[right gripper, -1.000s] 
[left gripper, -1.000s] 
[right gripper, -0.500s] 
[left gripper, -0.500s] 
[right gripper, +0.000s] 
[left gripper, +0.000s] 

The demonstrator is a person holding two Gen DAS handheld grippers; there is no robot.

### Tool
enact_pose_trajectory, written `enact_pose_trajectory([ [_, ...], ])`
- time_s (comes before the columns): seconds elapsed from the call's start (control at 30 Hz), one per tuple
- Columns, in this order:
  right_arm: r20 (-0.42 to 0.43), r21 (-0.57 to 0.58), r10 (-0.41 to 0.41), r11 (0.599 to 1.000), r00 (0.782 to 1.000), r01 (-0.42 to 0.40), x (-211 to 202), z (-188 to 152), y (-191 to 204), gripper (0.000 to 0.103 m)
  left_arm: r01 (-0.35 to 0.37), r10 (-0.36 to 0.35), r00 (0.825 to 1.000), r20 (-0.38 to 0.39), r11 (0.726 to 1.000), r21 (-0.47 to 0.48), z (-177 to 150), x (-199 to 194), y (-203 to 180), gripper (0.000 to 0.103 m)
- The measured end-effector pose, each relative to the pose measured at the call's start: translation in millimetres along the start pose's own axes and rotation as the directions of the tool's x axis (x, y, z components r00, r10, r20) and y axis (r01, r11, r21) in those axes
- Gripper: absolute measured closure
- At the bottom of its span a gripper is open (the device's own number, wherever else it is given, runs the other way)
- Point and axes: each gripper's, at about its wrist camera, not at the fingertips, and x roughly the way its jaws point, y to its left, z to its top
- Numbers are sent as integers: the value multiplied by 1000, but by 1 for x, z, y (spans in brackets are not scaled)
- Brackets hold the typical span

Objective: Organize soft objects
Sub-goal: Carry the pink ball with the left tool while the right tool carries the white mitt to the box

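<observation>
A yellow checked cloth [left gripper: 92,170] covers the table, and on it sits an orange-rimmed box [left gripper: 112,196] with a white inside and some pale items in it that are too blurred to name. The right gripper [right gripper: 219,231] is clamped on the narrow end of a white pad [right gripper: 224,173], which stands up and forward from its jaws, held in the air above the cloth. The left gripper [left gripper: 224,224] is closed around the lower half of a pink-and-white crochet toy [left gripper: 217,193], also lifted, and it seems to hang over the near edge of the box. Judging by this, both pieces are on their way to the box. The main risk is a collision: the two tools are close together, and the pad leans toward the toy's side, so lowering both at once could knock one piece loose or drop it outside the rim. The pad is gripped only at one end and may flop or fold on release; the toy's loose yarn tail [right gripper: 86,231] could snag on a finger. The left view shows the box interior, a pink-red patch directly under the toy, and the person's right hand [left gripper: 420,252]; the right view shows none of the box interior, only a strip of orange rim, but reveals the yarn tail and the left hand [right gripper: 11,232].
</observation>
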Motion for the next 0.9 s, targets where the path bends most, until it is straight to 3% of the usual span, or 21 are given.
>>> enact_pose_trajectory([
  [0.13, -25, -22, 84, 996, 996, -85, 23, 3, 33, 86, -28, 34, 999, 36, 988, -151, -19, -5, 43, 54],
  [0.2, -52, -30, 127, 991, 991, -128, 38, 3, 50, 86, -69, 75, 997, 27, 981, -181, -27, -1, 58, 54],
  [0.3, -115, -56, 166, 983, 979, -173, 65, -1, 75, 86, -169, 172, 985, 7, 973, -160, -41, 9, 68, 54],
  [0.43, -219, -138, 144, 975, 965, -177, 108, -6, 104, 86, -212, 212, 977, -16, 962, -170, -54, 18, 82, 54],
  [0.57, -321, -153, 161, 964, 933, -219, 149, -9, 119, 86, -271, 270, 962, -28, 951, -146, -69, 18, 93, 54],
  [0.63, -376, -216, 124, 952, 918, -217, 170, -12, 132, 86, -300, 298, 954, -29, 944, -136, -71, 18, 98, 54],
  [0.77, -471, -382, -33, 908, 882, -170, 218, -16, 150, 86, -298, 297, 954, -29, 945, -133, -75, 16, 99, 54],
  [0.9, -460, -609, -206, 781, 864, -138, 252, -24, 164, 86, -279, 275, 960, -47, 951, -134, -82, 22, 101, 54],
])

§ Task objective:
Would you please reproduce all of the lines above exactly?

§ Answer below:
[right gripper, -1.000s] 
[left gripper, -1.000s] 
[right gripper, -0.500s] 
[left gripper, -0.500s] 
[right gripper, +0.000s] 
[left gripper, +0.000s] 

The demonstrator is a person holding two Gen DAS handheld grippers; there is no robot.

### Tool
enact_pose_trajectory, written `enact_pose_trajectory([ [_, ...], ])`
- time_s (comes before the columns): seconds elapsed from the call's start (control at 30 Hz), one per tuple
- Columns, in this order:
  right_arm: r20 (-0.42 to 0.43), r21 (-0.57 to 0.58), r10 (-0.41 to 0.41), r11 (0.599 to 1.000), r00 (0.782 to 1.000), r01 (-0.42 to 0.40), x (-211 to 202), z (-188 to 152), y (-191 to 204), gripper (0.000 to 0.103 m)
  left_arm: r01 (-0.35 to 0.37), r10 (-0.36 to 0.35), r00 (0.825 to 1.000), r20 (-0.38 to 0.39), r11 (0.726 to 1.000), r21 (-0.47 to 0.48), z (-177 to 150), x (-199 to 194), y (-203 to 180), gripper (0.000 to 0.103 m)
- The measured end-effector pose, each relative to the pose measured at the call's start: translation in millimetres along the start pose's own axes and rotation as the directions of the tool's x axis (x, y, z components r00, r10, r20) and y axis (r01, r11, r21) in those axes
- Gripper: absolute measured closure
- At the bottom of its span a gripper is open (the device's own number, wherever else it is given, runs the other way)
- Point and axes: each gripper's, at about its wrist camera, not at the fingertips, and x roughly the way its jaws point, y to its left, z to its top
- Numbers are sent as integers: the value multiplied by 1000, but by 1 for x, z, y (spans in brackets are not scaled)
- Brackets hold the typical span

Objective: Organize soft objects
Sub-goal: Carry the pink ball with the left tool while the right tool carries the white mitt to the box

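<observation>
A yellow checked cloth [left gripper: 92,170] covers the table, and on it sits an orange-rimmed box [left gripper: 112,196] with a white inside and some pale items in it that are too blurred to name. The right gripper [right gripper: 219,231] is clamped on the narrow end of a white pad [right gripper: 224,173], which stands up and forward from its jaws, held in the air above the cloth. The left gripper [left gripper: 224,224] is closed around the lower half of a pink-and-white crochet toy [left gripper: 217,193], also lifted, and it seems to hang over the near edge of the box. Judging by this, both pieces are on their way to the box. The main risk is a collision: the two tools are close together, and the pad leans toward the toy's side, so lowering both at once could knock one piece loose or drop it outside the rim. The pad is gripped only at one end and may flop or fold on release; the toy's loose yarn tail [right gripper: 86,231] could snag on a finger. The left view shows the box interior, a pink-red patch directly under the toy, and the person's right hand [left gripper: 420,252]; the right view shows none of the box interior, only a strip of orange rim, but reveals the yarn tail and the left hand [right gripper: 11,232].
</observation>
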Motion for the next 0.9 s, targets where the path bends most, until it is straight to 3% of the usual span, or 21 are given.
>>> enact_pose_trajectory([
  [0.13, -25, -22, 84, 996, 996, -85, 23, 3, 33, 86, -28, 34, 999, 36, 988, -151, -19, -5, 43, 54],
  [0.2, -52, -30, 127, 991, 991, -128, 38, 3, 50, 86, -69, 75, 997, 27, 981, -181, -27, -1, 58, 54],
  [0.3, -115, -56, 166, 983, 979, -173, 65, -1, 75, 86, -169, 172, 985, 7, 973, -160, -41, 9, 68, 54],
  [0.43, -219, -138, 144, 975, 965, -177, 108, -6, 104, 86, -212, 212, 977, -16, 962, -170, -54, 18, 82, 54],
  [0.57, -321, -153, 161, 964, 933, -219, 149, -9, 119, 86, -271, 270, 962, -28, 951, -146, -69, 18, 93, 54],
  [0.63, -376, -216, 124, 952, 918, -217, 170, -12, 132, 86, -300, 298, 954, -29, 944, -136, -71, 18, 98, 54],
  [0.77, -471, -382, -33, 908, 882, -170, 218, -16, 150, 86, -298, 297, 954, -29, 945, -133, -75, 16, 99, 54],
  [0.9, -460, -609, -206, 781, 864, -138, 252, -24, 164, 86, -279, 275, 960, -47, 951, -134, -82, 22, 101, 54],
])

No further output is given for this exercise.